# EXERCISE PROMPT
Return only the lines of the listing below that run from the line with "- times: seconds" through the line with "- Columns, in", both ends included, exactly as written.

>>>>>

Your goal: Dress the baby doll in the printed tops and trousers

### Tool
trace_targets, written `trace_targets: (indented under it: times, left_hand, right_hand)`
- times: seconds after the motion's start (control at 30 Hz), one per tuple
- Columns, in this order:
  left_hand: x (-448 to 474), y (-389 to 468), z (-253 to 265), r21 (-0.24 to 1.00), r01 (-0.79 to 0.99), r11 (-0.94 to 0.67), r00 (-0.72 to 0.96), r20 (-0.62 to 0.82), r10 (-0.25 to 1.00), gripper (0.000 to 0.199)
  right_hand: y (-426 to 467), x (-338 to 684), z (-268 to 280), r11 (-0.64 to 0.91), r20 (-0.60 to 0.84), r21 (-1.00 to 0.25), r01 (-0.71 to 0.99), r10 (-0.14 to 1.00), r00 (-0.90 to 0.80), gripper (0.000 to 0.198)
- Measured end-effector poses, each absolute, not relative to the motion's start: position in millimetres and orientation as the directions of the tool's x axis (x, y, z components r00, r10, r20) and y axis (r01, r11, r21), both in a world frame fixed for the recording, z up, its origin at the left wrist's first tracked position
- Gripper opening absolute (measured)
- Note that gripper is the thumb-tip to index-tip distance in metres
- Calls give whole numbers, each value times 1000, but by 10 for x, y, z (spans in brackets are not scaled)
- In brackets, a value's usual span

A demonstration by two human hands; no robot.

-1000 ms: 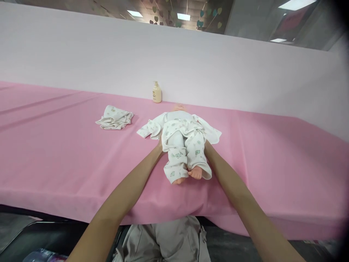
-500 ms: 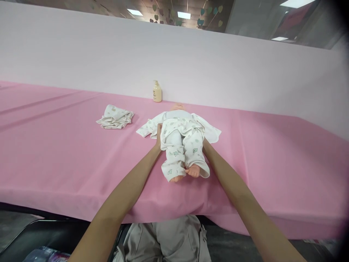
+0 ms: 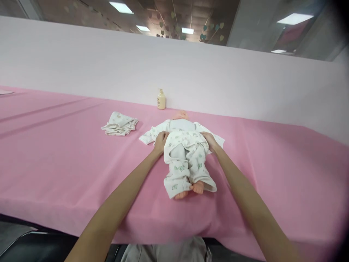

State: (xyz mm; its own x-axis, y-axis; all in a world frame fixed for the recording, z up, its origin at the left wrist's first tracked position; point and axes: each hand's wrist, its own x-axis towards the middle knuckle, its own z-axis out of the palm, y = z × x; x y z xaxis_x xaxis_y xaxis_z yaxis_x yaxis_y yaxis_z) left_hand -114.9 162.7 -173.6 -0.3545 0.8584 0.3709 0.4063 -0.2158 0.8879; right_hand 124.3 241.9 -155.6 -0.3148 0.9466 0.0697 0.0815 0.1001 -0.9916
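A baby doll (image 3: 181,124) lies on its back on the pink-covered table, its feet towards me. White printed baby pants (image 3: 187,137) cover its hips and legs, and the pant legs are bunched, with bare feet showing below. Under its upper body a white printed top (image 3: 148,137) lies spread out, sleeves to both sides. My left hand (image 3: 161,141) is closed at the left edge of the waistband, fingers partly hidden. On the other side, my right hand (image 3: 209,140) pinches the waistband's right edge.
Against the white partition (image 3: 231,83) stands a cream pump bottle (image 3: 161,100). A folded printed cloth (image 3: 120,124) lies left of the doll on the pink table cover (image 3: 68,156). A black chair (image 3: 38,247) is at lower left, below the table edge.
Both hands have moved from beside and under the doll's hips up to the waistband, which now sits straighter across the belly. The camera view has tilted up slightly.
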Motion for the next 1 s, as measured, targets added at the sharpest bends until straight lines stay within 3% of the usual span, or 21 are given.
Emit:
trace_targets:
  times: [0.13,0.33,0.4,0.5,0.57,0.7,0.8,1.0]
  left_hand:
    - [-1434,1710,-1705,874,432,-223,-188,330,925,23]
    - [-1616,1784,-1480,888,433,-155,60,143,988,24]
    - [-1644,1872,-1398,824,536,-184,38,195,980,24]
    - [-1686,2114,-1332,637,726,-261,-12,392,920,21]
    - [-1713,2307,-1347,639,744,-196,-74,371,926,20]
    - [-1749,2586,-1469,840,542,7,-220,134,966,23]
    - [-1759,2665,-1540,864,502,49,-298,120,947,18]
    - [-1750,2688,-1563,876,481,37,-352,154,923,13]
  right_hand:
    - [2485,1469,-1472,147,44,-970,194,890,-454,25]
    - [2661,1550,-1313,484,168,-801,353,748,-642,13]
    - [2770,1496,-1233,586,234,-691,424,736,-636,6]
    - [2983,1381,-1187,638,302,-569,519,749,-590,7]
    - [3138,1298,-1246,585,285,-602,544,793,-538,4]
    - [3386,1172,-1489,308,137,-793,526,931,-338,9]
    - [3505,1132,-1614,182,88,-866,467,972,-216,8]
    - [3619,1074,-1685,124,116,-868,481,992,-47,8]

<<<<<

# TASK RESULT
- times: seconds after the motion's start (control at 30 Hz), one per tuple
- Columns, in this order:

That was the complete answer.